All three pairs enter Thursday's session on the back foot for sterling, with GBP/USD slipping to 1.3403 as Brent crude climbed back toward $96 per barrel on Thursday, recovering some losses from the previous session as negotiations between the US and Iran remained deadlocked over several key issues. The Iran deal narrative has whipsawed markets across the week; Wednesday's sharp oil sell-off on optimism has partially reversed, keeping risk sentiment fragile and the dollar bid. The 11 June ECB and 18 June BoE remain the structural anchors for positioning into month-end.
Overnight & Market Tone:
GBP/USD has drifted from Wednesday's 1.3444 close to 1.3403, a loss of around 41 pips, as the partial Brent recovery restored some safe-haven dollar demand.
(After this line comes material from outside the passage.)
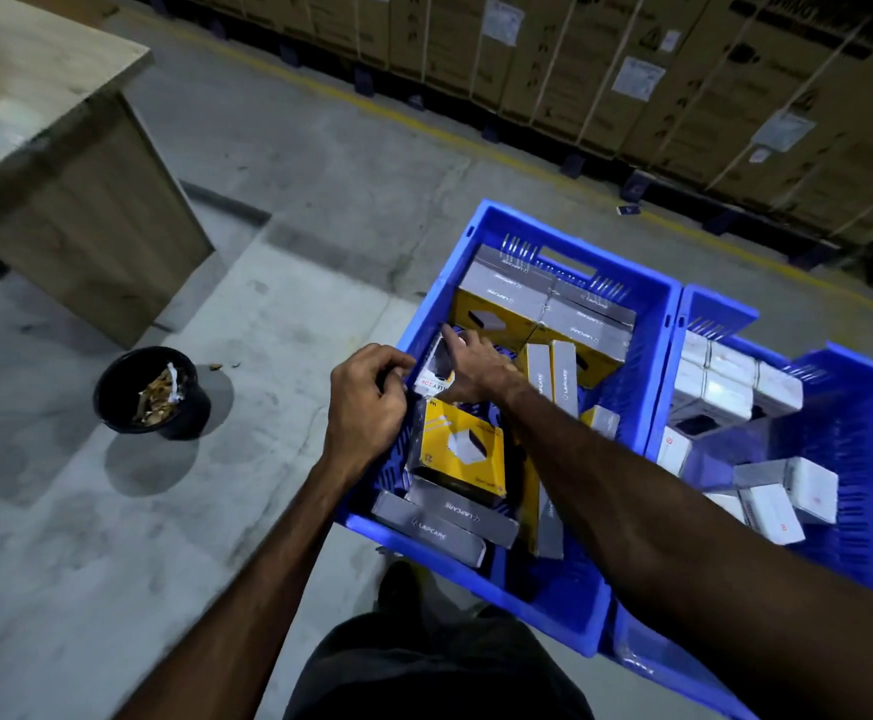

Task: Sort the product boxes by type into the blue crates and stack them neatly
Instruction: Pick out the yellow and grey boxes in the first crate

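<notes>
Two blue crates stand side by side on the floor. The left crate (pixel 569 605) holds several yellow-and-grey boxes, some stacked at its far end (pixel 538 304) and one lying flat near me (pixel 458 449). My right hand (pixel 476 368) reaches across into this crate and grips a small white box (pixel 437 368) against the left wall. At the crate's left rim my left hand (pixel 369 407) is curled, its fingertips at the same white box. The right crate (pixel 850 418) contains several white boxes (pixel 720 387).
A black bucket (pixel 151 392) with scraps sits on the concrete floor to the left. A wooden table (pixel 60 163) stands at the far left. Large strapped cartons (pixel 684 80) line the back, behind a yellow floor line. My legs are below the crates.
</notes>
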`<state>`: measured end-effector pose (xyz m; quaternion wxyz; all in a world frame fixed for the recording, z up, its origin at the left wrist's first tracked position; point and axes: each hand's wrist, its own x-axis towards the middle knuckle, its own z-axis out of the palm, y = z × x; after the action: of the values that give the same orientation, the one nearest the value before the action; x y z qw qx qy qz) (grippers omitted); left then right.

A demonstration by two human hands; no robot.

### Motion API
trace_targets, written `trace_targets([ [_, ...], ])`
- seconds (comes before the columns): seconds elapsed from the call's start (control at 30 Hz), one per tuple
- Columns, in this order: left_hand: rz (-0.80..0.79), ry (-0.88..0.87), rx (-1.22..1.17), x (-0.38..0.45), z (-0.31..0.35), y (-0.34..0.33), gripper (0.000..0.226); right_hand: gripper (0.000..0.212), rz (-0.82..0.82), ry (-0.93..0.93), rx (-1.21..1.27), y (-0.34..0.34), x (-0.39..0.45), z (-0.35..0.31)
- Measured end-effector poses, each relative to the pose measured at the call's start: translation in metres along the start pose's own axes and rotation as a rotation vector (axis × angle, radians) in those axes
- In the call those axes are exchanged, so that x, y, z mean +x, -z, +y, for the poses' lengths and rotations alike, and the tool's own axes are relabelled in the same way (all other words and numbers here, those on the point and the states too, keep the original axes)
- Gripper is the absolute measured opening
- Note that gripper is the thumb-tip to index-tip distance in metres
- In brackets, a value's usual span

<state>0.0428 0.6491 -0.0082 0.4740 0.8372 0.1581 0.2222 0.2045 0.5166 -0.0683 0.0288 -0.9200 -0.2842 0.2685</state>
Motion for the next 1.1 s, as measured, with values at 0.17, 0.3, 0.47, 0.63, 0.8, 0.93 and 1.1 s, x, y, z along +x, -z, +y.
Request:
trace_targets([
  [0.17, 0.018, -0.041, 0.066, 0.0, 0.004, 0.0, 0.029, 0.129, 0.202, -0.013, -0.029, 0.014, -0.013, 0.001],
  [0.3, 0.012, -0.044, 0.061, -0.001, 0.006, 0.002, 0.029, 0.109, 0.416, -0.063, 0.173, 0.04, -0.044, 0.008],
  [0.47, -0.026, -0.076, 0.051, -0.004, 0.006, 0.004, 0.026, 0.08, 0.616, -0.082, 0.694, 0.067, -0.118, 0.027],
  [0.63, -0.11, -0.131, -0.009, -0.013, 0.019, -0.012, 0.018, 0.073, 0.777, -0.172, 1.025, 0.047, -0.222, 0.063],
  [0.8, -0.379, -0.276, -0.085, -0.043, 0.06, -0.066, 0.011, 0.086, 0.802, -0.355, 1.06, -0.002, -0.318, 0.097],
  [0.93, -0.535, -0.37, -0.126, -0.075, 0.095, -0.101, 0.011, 0.073, 0.648, -0.469, 0.886, -0.043, -0.378, 0.124],
  [1.1, -0.531, -0.297, -0.119, -0.101, 0.106, -0.126, 0.012, 0.077, 0.399, -0.635, 0.564, -0.071, -0.42, 0.163],
])
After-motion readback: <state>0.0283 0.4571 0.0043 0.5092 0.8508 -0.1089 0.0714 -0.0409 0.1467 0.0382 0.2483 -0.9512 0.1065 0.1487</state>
EUR/USD technical analysis suggests the pair has pierced support in the 1.1633-1.1611 zone, with the pair trading at approximately 1.1622 as of this morning. GBP/EUR has eased to 1.1542 from 1.1547, a modest move that reflects broadly similar pressure on both sterling and the euro against the dollar. Market attention is focussed on upcoming speeches from BoE policymakers for monetary policy signals, as well as political developments surrounding Prime Minister Keir Starmer following Labour's regional election setbacks, with investors also monitoring Middle East developments and persistent hopes that an agreement to ease tensions and reopen the Strait of Hormuz could still be reached. UK gilt yields, which fell to 4.85% on Wednesday, their lowest level since 20 April, may stabilise or edge back up if Brent holds its recovery. FTSE 100 pre-market futures point to a cautious open, consistent with the mildly risk-off tone.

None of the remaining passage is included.